More needs to be done to understand Hitler's infamous autobiographical manifesto "Mein Kampf" to avoid a resurgence of anti-Semitism when its copyright expires in 2016, according to a holocaust historian.
Dr Jean-Marc Dreyfus, from The University of Manchester, says not enough is known about the book which preaches hatred against Jews, and why it is still popular in some parts of the world.
E-book sales of "Mein Kampf", which gives a racist account of world history, have made the top spot on Amazon's propaganda and political psychology chart and entered the top 20 bestselling iTunes politics and events titles.
According Dr Atreyee Sen, a social anthropologist also from the University, the book, first published in 1923, is a common addition to the bookshelves of Indians across all classes.
It is studied, she says, by Indian MBA students, admired by Hindu nationalist political leaders and one of the biggest selling books in the country.
And since it was republished in Turkey in 2005, it has sold 80,000 copies in that country.

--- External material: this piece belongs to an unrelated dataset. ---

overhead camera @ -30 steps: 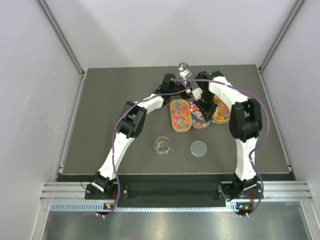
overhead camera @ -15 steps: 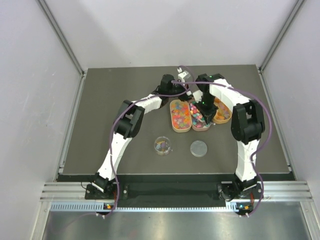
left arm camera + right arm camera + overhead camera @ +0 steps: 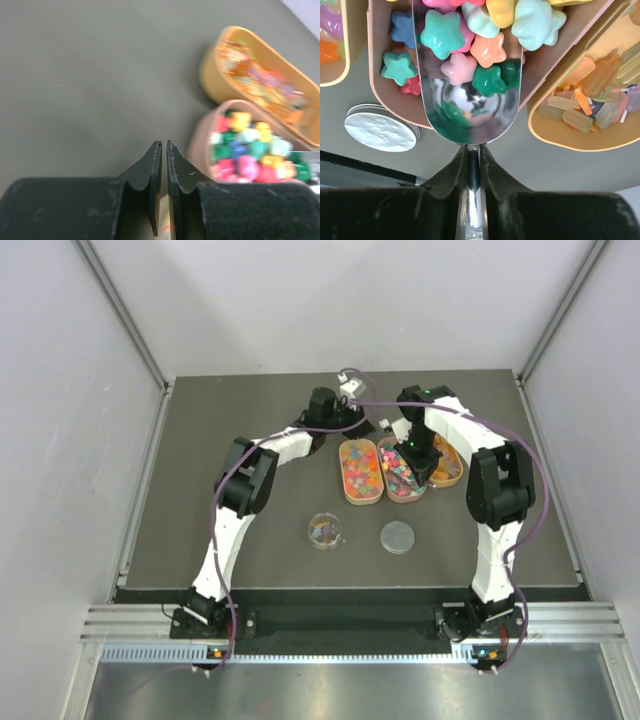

Dr Dreyfus is debating the issues with an international panel of experts - including Dr Sen - at a special workshop today (February 7) at The University of Manchester.
He said: "Though the apparent popularity of "Mein Kampf is shocking, we should not conclude that it reflects a rise in anti-Semitism.
"But the fact of the matter is, there's not enough research out there for us to really know what is going on and how likely it is that Mein Kampf will create more hatred when its copyright runs out.
"What we do know is that when it became an official state publication in 1933, it became a best seller in Germany. If it happened then, who's to say what would happen now?
"This debate will start the conversation we all need to have about balancing the need for free speech against the effects of preaching hatred."
Dr Dreyfus is against a ban on the book once its copyright - currently held by the German state of Bavaria - expires.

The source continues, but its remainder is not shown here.